If you’ve ever wondered what MARTA was thinking when it built a station the way it did, now you can read all the details.

Georgia State University has digitized more than 300 MARTA maps, documents, photos and sketches that date back to the 1960s.

Ryan VanSickle is a senior planner at MARTA. He gave the documents to the university library to archive so that the public could access them online.

He said the collection tells the story of how MARTA began and why stations look the way they do today.

“These are actually the original documents detailing the decisions that we made,” Vansickle says. “I mean you kind of see the evolution of where the lines could have gone from the very beginning when they were just the first drawings all the way up to formation of this new agency that was created to build and operate it.”

The collection includes sketches for train stations that were never built ─ such as the Perry Homes transit station. It would have been the last stop on the Green Line. In the 1990s, the Atlanta Housing Authority tore down the Perry Homes units to build new mixed-income apartments.

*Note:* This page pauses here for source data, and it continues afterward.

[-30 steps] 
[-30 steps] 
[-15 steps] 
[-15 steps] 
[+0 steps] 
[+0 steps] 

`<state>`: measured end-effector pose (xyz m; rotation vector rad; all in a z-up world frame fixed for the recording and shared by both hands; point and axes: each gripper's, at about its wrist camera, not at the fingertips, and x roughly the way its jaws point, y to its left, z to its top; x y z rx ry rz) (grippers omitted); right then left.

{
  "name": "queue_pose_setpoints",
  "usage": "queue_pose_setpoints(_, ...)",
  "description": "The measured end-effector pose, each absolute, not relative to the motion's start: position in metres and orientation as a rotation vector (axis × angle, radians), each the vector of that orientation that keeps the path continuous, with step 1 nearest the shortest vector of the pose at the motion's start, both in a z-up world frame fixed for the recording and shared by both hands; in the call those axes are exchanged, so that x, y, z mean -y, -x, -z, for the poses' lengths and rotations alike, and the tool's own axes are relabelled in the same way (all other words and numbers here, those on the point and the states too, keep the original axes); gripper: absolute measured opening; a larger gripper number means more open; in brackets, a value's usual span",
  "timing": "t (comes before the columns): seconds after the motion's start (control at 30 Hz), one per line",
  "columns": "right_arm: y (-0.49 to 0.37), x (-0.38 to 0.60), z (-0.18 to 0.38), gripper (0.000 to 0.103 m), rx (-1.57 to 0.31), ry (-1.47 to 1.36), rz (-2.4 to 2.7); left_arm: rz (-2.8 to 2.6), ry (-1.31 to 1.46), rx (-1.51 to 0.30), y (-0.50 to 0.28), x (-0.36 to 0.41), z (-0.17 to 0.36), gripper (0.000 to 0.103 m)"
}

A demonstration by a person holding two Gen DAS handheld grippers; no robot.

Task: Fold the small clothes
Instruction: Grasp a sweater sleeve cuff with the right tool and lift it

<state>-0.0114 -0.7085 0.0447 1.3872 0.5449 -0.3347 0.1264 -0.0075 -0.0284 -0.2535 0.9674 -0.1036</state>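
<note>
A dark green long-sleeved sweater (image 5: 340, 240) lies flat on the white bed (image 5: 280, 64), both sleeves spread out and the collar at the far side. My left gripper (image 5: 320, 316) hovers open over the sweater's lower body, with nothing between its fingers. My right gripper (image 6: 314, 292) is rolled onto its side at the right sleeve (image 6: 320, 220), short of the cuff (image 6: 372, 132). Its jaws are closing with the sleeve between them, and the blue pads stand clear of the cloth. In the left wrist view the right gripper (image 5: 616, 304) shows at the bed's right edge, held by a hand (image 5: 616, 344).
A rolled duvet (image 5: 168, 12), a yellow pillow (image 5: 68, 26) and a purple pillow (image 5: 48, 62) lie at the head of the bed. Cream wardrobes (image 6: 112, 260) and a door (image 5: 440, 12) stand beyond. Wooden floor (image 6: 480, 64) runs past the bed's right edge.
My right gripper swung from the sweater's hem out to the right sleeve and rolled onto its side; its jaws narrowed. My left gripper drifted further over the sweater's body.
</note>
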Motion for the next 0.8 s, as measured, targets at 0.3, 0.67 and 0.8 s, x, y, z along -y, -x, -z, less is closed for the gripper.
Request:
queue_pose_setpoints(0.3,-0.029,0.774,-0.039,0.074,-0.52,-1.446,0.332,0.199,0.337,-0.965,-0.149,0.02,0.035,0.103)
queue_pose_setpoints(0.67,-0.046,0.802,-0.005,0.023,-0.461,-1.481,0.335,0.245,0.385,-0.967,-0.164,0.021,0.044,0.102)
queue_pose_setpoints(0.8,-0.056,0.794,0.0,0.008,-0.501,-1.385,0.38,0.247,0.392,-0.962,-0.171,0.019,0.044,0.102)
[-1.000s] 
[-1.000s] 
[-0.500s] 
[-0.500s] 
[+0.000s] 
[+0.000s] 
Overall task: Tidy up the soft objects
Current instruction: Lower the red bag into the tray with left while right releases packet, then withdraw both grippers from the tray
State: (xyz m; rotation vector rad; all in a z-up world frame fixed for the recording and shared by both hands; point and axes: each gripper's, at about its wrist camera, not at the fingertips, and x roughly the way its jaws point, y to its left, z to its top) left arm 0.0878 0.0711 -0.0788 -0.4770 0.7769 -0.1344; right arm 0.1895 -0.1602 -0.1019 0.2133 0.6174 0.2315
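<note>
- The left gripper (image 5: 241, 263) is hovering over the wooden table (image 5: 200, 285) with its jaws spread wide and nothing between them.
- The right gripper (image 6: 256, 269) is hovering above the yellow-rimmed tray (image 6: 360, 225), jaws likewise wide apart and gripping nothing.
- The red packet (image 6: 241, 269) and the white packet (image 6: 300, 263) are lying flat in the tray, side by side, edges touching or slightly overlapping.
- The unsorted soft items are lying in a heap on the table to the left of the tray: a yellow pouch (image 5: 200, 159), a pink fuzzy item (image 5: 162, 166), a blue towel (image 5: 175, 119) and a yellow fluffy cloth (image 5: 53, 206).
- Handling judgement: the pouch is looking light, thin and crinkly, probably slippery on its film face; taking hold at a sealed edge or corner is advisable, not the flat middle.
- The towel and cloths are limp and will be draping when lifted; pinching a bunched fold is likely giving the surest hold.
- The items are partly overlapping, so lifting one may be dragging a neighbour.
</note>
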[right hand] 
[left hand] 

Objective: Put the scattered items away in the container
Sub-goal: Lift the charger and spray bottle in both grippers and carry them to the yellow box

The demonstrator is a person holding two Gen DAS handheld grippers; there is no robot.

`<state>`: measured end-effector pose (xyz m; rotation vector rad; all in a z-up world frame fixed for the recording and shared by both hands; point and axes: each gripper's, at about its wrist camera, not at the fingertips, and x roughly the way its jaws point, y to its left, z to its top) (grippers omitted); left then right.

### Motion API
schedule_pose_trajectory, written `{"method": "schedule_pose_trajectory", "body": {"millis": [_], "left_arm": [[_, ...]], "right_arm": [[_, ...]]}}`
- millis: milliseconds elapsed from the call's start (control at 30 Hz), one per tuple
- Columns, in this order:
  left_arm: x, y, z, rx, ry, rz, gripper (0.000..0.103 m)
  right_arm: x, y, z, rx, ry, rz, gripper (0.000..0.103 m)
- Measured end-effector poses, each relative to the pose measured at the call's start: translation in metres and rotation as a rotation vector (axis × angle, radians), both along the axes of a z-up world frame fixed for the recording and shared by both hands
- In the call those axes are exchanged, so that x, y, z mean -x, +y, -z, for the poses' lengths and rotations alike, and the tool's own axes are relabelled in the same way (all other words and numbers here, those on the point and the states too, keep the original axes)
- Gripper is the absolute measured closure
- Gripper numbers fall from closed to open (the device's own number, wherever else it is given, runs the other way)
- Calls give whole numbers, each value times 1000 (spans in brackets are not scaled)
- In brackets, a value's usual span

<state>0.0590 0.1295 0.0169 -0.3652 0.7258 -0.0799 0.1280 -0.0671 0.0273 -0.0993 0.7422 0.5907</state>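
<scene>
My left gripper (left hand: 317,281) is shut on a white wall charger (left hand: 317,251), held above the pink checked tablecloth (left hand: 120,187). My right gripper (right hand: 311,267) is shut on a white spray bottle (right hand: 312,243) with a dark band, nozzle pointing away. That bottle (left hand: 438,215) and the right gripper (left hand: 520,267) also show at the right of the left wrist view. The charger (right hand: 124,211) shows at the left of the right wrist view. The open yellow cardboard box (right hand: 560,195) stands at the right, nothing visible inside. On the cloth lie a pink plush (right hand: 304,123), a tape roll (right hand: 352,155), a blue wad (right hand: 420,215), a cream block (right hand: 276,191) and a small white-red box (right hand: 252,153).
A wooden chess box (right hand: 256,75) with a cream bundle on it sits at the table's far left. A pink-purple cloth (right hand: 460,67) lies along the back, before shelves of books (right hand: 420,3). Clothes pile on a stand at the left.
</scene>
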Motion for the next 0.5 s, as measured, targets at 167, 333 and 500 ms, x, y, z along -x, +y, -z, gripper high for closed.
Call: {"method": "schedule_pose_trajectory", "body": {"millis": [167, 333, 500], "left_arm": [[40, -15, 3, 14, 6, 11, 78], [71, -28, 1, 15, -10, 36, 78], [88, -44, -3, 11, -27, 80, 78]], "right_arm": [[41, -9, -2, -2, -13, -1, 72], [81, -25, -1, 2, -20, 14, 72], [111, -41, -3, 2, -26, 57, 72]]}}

It includes some ambitious plans too.

“So you could exit the MARTA subway train, go upstairs, get on the people mover,” VanSickle says. “It would whisk you over to the Convention Center and other parts of downtown. I mean that was very reflective of things that were trying to be done in the 70s, but never really panned out most places.”

One development plan document refers to the Avondale station area as a “No-Mans-Land.” CREDIT METROPOLITAN ATLANTA RAPID TRANSIT AUTHORITY / GEORGIA STATE UNIVERSITY LIBRARY

Other maps show plans from 1968 when rail lines were drawn through Cobb County. In 1971, the county decided not to join MARTA.

Kathryn Michaelis, the digital projects coordinator at Georgia State University, says the photos and planning documents are a good historical reference.

“There’s always debate about what the best thing to do with MARTA is and how to expand it,” Michaelis says. “I think it’s just interesting to kind of see where it came from and relate that to the way it’s changing now.”